Here are some records; return them all exactly.
━━━━━ INFORMATION PROVIDED
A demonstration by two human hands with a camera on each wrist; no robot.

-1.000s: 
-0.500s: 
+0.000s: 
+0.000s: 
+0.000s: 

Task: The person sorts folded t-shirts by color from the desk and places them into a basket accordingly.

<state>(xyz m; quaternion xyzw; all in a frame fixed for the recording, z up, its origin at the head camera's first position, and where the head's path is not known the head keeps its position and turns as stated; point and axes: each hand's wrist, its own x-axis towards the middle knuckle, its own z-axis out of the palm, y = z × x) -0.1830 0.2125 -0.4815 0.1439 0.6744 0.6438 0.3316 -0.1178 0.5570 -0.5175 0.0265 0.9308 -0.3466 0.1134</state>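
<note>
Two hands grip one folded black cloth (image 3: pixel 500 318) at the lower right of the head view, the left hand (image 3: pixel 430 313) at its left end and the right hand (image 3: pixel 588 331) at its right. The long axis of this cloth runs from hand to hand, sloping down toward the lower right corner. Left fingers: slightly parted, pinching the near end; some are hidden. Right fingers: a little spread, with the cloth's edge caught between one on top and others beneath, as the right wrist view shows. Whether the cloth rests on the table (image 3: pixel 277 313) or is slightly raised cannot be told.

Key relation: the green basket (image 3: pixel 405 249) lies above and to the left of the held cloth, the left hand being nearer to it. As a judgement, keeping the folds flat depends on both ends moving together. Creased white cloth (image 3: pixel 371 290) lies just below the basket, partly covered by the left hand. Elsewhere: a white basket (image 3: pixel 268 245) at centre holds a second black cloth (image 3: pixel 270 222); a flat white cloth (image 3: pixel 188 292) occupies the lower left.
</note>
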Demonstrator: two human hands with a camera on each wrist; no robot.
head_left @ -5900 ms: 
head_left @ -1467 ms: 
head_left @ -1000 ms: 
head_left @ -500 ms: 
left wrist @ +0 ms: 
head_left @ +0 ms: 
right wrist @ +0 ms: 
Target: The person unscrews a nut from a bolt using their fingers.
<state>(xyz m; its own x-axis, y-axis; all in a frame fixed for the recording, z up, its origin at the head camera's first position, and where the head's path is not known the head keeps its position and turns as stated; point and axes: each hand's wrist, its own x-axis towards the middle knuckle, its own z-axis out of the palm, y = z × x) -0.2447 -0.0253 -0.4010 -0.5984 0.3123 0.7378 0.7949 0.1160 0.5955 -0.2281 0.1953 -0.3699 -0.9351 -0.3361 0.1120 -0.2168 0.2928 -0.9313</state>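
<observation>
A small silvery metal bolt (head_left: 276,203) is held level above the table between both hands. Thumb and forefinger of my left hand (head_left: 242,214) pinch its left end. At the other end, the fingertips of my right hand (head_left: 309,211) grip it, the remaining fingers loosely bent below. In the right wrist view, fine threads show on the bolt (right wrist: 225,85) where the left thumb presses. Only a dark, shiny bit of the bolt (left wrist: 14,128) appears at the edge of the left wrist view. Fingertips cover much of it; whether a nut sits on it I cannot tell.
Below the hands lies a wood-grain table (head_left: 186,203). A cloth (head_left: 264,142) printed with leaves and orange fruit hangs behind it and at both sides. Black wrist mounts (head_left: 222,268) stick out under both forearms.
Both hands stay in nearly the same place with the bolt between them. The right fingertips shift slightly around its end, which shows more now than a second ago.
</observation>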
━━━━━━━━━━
■ **YOUR RESPONSE**:
A demonstration by two human hands with a camera on each wrist; no robot.

-1.000s: 
-0.500s: 
+0.000s: 
+0.000s: 
+0.000s: 

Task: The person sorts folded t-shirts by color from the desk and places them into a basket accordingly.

<state>(xyz m; quaternion xyzw; all in a frame fixed for the recording, z up, its origin at the head camera's first position, and where the head's path is not known the head keeps its position and turns as stated; point and axes: each hand's wrist, its own x-axis towards the middle knuckle, its own z-axis out of the palm, y = z × x) -0.1830 0.2125 -0.4815 0.1439 0.6744 0.6438 0.3316 -0.1178 0.5570 -0.5175 0.0265 0.9308 -0.3466 0.1134</state>
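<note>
Two hands grip one folded black cloth (image 3: pixel 500 318) at the lower right of the head view, the left hand (image 3: pixel 430 313) at its left end and the right hand (image 3: pixel 588 331) at its right. The long axis of this cloth runs from hand to hand, sloping down toward the lower right corner. Left fingers: slightly parted, pinching the near end; some are hidden. Right fingers: a little spread, with the cloth's edge caught between one on top and others beneath, as the right wrist view shows. Whether the cloth rests on the table (image 3: pixel 277 313) or is slightly raised cannot be told.

Key relation: the green basket (image 3: pixel 405 249) lies above and to the left of the held cloth, the left hand being nearer to it. As a judgement, keeping the folds flat depends on both ends moving together. Creased white cloth (image 3: pixel 371 290) lies just below the basket, partly covered by the left hand. Elsewhere: a white basket (image 3: pixel 268 245) at centre holds a second black cloth (image 3: pixel 270 222); a flat white cloth (image 3: pixel 188 292) occupies the lower left.
</note>
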Demonstrator: two human hands with a camera on each wrist; no robot.
head_left @ -5900 ms: 
head_left @ -1467 ms: 
head_left @ -1000 ms: 
head_left @ -500 ms: 
left wrist @ +0 ms: 
head_left @ +0 ms: 
right wrist @ +0 ms: 
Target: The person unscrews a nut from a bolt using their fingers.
<state>(xyz m; its own x-axis, y-axis; all in a frame fixed for the recording, z up, its origin at the head camera's first position, and where the head's path is not known the head keeps its position and turns as stated; point and axes: each hand's wrist, its own x-axis towards the middle knuckle, its own z-axis out of the palm, y = z × x) -0.2447 -0.0253 -0.4010 -0.5984 0.3123 0.7378 0.7949 0.1160 0.5955 -0.2281 0.1953 -0.3699 -0.9351 -0.3361 0.1120 -0.2168 0.2928 -0.9313</state>
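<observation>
A small silvery metal bolt (head_left: 276,203) is held level above the table between both hands. Thumb and forefinger of my left hand (head_left: 242,214) pinch its left end. At the other end, the fingertips of my right hand (head_left: 309,211) grip it, the remaining fingers loosely bent below. In the right wrist view, fine threads show on the bolt (right wrist: 225,85) where the left thumb presses. Only a dark, shiny bit of the bolt (left wrist: 14,128) appears at the edge of the left wrist view. Fingertips cover much of it; whether a nut sits on it I cannot tell.
Below the hands lies a wood-grain table (head_left: 186,203). A cloth (head_left: 264,142) printed with leaves and orange fruit hangs behind it and at both sides. Black wrist mounts (head_left: 222,268) stick out under both forearms.
Both hands stay in nearly the same place with the bolt between them. The right fingertips shift slightly around its end, which shows more now than a second ago.
</observation>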

Work on this exercise is complete, and nothing remains.